На след Волкова его вывел Григорий Пирожников, бывший исправник Сургутского уезда (с 1903 по 1917 год), а после упразднения этой должности — уполномоченный Министерства снабжения и продовольствия Временного правительства России.
Переживая за семью, он отказался от предложения Волкова бежать в почти безлюдный, но хорошо известный им по совместным путешествиям бассейн Ваха — юго-восточную окраину уезда.
Дочь Пирожникова Мария Григорьевна вспоминала: «Смена власти запомнилась страшными картинами: убийством, расстрелами, обстрелом города из пулемета с палубы парохода и т.д. Мы всей семьей, кроме отца, сутками находились в подполье... Отец не спускался в подполье, он находился в комнате, принимая всех — и «красных» и «белых», со всеми разговаривал одинаково выдержанно, спокойно. Кто-то позаботился о нас: приготовили лошадей, принесли тулупы, предложили эвакуироваться, но отец отказался.
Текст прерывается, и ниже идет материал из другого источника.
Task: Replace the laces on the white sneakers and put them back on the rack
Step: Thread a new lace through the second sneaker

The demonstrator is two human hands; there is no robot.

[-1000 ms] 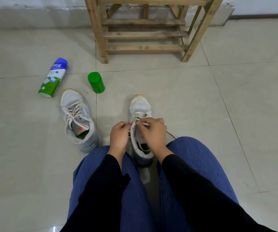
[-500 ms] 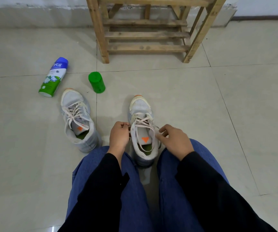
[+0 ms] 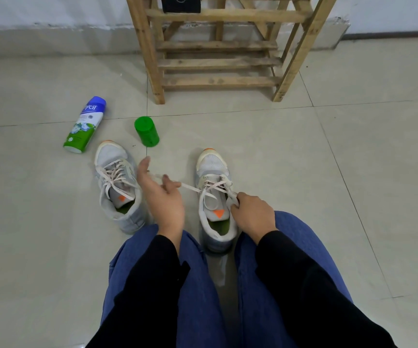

Мать плакала, боялась за него, а он заявил: “Я не преступник — не побегу”. Позднее мать поняла, как благоразумно поступил отец».
Только через год, в ноябре 1920-го, чекистам удалось схватить «большого урядника», как называли Волкова ваховские остяки, на берегу правого притока Ваха — реки Кулун-ёган, почти на границе Тобольской и Енисейской губерний.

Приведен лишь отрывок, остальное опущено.